Dalla spigola alla ricciola
Metà dicembre, la pioggia ci dà una tregua e per un giorno si affaccia il sole. Decido di sfruttare le ore a cavallo del mezzo giorno per tentare qualche lancio. Scelgo come spot una lunga spiaggia bassa con vicino una foce. È uno spot ricco di spigole; ne ho già fat-te e spero di riuscire a sentire qualche attacco. Con me, l’insostituibile Triforce Daiwa, una canna 2 pezzi, lunga 240 centimetri e con un casting dichiarato da 15 a 50 grammi. Insomma, è un attrezzo poliedrico, con un’azione non troppo esasperata di punta; una canna che permette di usare un ventaglio di artificiali molto ampio. Certo, gli specialisti della spigola la potranno trovare un po’ troppo lunga e “pesante”, ma con una sola canna riesco a utilizzare jerk, minnow dai 9 centimetri in su, gomme di taglia e tantissimi artificiali di superficie. Alla canna ho fissato un mulinello Daiwa Revros LT 4000 CXH. Trecciato in bobina e finale in fluorocarbon dello 0,30, lungo alcuni metri. In spiaggia ci sono soltanto io, non c’è vento e il mare è piatto. Non mi sembrano le condizioni ideali ma tento di sfruttare il poco tempo libero a disposizione. Effettuo qualche lancio e se non mi accorgo di nulla mi sposto di qualche decina di metri; in questo modo tento di sondare tutti i punti migliori della spiaggia. Dopo qualche tentativo infruttuoso con un walking the dog decido di fissare al moschettone un artificiale cui sono molto legato, l’Evolures Zargana 150 F. Si tratta di un artificiale con una forma particolarissima. Il muso assomiglia alla campana di una tromba, il corpo sottile e allungato imita quello di un’aguglia.
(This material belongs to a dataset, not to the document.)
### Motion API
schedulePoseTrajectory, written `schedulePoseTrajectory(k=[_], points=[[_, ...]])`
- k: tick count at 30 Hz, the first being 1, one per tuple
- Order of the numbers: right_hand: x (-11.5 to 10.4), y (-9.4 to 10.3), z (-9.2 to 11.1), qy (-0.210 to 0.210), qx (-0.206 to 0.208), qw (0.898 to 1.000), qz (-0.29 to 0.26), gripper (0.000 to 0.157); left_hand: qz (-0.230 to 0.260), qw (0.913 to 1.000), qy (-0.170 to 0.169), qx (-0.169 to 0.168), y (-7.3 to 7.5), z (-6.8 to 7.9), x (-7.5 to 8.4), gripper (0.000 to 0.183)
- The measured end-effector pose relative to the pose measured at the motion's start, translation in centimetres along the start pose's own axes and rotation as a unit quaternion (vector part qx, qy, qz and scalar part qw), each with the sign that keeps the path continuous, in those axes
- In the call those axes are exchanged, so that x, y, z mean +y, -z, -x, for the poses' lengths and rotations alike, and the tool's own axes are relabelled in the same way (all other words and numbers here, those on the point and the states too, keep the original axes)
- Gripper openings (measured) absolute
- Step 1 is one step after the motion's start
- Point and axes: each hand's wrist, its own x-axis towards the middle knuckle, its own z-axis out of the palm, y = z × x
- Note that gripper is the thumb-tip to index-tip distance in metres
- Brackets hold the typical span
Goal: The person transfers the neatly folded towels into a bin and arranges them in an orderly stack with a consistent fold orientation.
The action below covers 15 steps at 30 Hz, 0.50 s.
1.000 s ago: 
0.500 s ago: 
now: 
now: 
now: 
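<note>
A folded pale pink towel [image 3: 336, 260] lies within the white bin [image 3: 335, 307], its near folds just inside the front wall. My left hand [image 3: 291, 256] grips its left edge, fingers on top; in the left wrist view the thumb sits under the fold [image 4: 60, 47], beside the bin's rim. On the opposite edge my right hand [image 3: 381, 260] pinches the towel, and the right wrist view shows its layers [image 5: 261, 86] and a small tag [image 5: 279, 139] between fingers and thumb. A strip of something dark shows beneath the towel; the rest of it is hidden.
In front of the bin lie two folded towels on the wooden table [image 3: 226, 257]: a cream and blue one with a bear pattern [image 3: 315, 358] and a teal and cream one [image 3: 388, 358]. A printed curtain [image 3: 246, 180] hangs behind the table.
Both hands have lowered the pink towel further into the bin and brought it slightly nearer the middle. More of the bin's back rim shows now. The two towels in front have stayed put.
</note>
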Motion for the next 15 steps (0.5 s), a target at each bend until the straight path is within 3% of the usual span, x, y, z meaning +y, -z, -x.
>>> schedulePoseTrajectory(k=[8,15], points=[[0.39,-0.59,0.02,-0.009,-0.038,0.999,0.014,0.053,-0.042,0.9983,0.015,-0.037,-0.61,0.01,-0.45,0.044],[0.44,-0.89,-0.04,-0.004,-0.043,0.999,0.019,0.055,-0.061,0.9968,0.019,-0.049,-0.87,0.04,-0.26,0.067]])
Non un semplice popper, ma uno shallow runner e cioè un hard bait fatto per correre in superficie, con scodate improvvise e molto evidenti. È un artificiale lungo 15 centimetri, con peso di ben 21 grammi, quindi al limite massimo come dimensioni se il nostro target sono le spigole. A convincermi dell’utilizzo sono però due fattori: il sistema di rattling, le piccole sfere metalliche al suo interno che producono vibrazioni e suoni, molto indicati in condizioni di calma piatta; la colorazione Sardine, brillante e sgargiante. Si sa, nello spinning l’artificiale prima ancora di attrarre un pesce deve conquistare il pe- scatore e questo Zargana mi ha proprio catturato.

“Qualcosa di grosso si avvicina all’artificiale dal fianco, lo punta, attacca spostando un’enorme massa d’acqua, quasi fosse uno tsunami”.

Sfrutto il primo lancio per studiarne il comportamento in acqua. Fa molti spruzzi e lascia dietro di se una lunga scia di schiuma. Recuperando a canna bassa il muso sparisce sotto il pelo dell’acqua e lo sento che vibra frenetico. Bene, mi piace come nuota, lo lancio di nuovo. L’artificiale tocca l’acqua, faccio un giro di mulinello per mettere il filo in tiro e, con la coda dell’occhio, vedo uno… tsunami! A poco più di dieci metri da riva qualcosa di molto grosso si muove, parallelo alla spiaggia e punta veloce verso la mia esca. Realizzo che sta per succedere qualcosa di grande e mi preparo, stringo il manico ben saldo, giusto in tempo per sentire la botta.

La preda, con un affondo straordinario, attacca lo Zargana e lo trascina verso il largo. Io apro appena la frizione e aspetto che la prima, lunga fuga, abbia termine. Inizio a recuperare, per un po’ sembra semplice. Poi il pesce riparte, nuovamente verso il largo. Io aspetto e inizio nuovamente il recupero. Il tira e molla si protrae non so per quanto tempo. Finalmente mi sembra che il pesce si sia fiaccato, riesco ad avvicinarlo a riva ma riparte. In quel momento so già che non si tratta di una spigola. Forse un serra davvero grosso o una leccia. Mai avrei pensato a una ricciola. Adesso le fughe avvengono parallele a riva e mi ritrovo a passeggiare sul bagnasciuga per decine, centinaia di metri. Tocco la bobina, è calda. La frizione chiusa non basta più. Il pesce ha una forza che non ho mai visto. Più passa il tempo più mi tranquillizzo. In questa ampia spiaggia con fondale sabbioso a perdita d’occhio il pesce non può trovare un appiglio in grado di liberarlo. È solo questione di tempo, devo avere pazienza. E questa è ben ripagata. Quando finalmente riesco a portare la preda ai miei piedi, all’asciutto, realizzo l’unicità della cattura: una ricciola! Chiamo gli amici, increduli quanto me. Mi ci vorranno giorni per realizzare l’importanza di questa cattura. Quasi unica, speriamo non irripetibile.